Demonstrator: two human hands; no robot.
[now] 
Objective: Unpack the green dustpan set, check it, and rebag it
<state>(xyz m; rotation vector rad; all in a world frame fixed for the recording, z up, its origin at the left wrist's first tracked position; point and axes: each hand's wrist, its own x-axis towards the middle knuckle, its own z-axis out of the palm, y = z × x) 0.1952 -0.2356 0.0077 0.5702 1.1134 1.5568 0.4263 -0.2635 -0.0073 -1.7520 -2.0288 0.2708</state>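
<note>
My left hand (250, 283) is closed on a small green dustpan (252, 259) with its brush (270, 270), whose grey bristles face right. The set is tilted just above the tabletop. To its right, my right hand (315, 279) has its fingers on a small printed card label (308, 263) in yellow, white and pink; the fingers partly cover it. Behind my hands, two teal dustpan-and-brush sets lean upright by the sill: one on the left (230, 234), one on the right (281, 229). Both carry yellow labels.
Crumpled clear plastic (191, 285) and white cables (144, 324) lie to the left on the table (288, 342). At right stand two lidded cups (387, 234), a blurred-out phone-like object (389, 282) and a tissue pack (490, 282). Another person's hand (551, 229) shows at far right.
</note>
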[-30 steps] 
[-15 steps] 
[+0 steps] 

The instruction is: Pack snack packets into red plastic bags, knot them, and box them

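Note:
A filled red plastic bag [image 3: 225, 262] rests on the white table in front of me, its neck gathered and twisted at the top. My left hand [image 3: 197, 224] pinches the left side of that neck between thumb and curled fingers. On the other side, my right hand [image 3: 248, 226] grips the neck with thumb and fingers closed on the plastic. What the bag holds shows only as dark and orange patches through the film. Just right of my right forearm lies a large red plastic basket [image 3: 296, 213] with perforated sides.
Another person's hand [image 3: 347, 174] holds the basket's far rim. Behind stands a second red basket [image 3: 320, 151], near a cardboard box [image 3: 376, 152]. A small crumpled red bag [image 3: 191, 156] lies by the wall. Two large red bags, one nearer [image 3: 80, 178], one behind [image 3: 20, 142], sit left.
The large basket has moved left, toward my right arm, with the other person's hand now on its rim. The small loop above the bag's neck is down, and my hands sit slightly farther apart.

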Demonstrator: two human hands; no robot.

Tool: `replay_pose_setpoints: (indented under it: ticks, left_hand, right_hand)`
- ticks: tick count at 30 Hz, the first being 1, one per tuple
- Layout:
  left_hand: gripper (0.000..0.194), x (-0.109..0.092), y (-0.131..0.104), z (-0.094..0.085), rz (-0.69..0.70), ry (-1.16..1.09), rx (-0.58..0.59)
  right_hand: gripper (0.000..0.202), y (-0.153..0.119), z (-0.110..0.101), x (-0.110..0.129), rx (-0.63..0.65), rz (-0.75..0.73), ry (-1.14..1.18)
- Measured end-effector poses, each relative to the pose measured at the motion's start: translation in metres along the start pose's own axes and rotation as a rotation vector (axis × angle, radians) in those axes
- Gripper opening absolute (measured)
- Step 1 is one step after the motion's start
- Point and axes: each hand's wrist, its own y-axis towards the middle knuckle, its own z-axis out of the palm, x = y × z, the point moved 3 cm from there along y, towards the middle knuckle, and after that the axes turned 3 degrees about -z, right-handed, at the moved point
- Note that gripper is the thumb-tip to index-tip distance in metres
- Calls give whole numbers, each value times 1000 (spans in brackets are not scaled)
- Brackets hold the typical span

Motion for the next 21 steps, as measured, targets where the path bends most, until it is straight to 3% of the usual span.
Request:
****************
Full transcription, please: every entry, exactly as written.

Demonstrator: two human hands; no robot.
[now] 
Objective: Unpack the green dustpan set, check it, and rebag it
<state>(xyz m; rotation vector rad; all in a world frame fixed for the recording, z up, its origin at the left wrist's first tracked position; point and axes: each hand's wrist, its own x-axis towards the middle knuckle, its own z-axis out of the palm, y = z × x) 0.1952 -0.2356 0.0077 0.5702 1.1134 1.5568 0.4263 -0.2635 -0.0073 -1.7520 -2.0288 0.2708</state>
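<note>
My left hand (250, 283) is closed on a small green dustpan (252, 259) with its brush (270, 270), whose grey bristles face right. The set is tilted just above the tabletop. To its right, my right hand (315, 279) has its fingers on a small printed card label (308, 263) in yellow, white and pink; the fingers partly cover it. Behind my hands, two teal dustpan-and-brush sets lean upright by the sill: one on the left (230, 234), one on the right (281, 229). Both carry yellow labels.
Crumpled clear plastic (191, 285) and white cables (144, 324) lie to the left on the table (288, 342). At right stand two lidded cups (387, 234), a blurred-out phone-like object (389, 282) and a tissue pack (490, 282). Another person's hand (551, 229) shows at far right.
</note>
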[-30 steps] 
[-15 steps] 
[+0 steps] 

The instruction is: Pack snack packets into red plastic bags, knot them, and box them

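Note:
A filled red plastic bag [image 3: 225, 262] rests on the white table in front of me, its neck gathered and twisted at the top. My left hand [image 3: 197, 224] pinches the left side of that neck between thumb and curled fingers. On the other side, my right hand [image 3: 248, 226] grips the neck with thumb and fingers closed on the plastic. What the bag holds shows only as dark and orange patches through the film. Just right of my right forearm lies a large red plastic basket [image 3: 296, 213] with perforated sides.
Another person's hand [image 3: 347, 174] holds the basket's far rim. Behind stands a second red basket [image 3: 320, 151], near a cardboard box [image 3: 376, 152]. A small crumpled red bag [image 3: 191, 156] lies by the wall. Two large red bags, one nearer [image 3: 80, 178], one behind [image 3: 20, 142], sit left.
The large basket has moved left, toward my right arm, with the other person's hand now on its rim. The small loop above the bag's neck is down, and my hands sit slightly farther apart.
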
Demonstrator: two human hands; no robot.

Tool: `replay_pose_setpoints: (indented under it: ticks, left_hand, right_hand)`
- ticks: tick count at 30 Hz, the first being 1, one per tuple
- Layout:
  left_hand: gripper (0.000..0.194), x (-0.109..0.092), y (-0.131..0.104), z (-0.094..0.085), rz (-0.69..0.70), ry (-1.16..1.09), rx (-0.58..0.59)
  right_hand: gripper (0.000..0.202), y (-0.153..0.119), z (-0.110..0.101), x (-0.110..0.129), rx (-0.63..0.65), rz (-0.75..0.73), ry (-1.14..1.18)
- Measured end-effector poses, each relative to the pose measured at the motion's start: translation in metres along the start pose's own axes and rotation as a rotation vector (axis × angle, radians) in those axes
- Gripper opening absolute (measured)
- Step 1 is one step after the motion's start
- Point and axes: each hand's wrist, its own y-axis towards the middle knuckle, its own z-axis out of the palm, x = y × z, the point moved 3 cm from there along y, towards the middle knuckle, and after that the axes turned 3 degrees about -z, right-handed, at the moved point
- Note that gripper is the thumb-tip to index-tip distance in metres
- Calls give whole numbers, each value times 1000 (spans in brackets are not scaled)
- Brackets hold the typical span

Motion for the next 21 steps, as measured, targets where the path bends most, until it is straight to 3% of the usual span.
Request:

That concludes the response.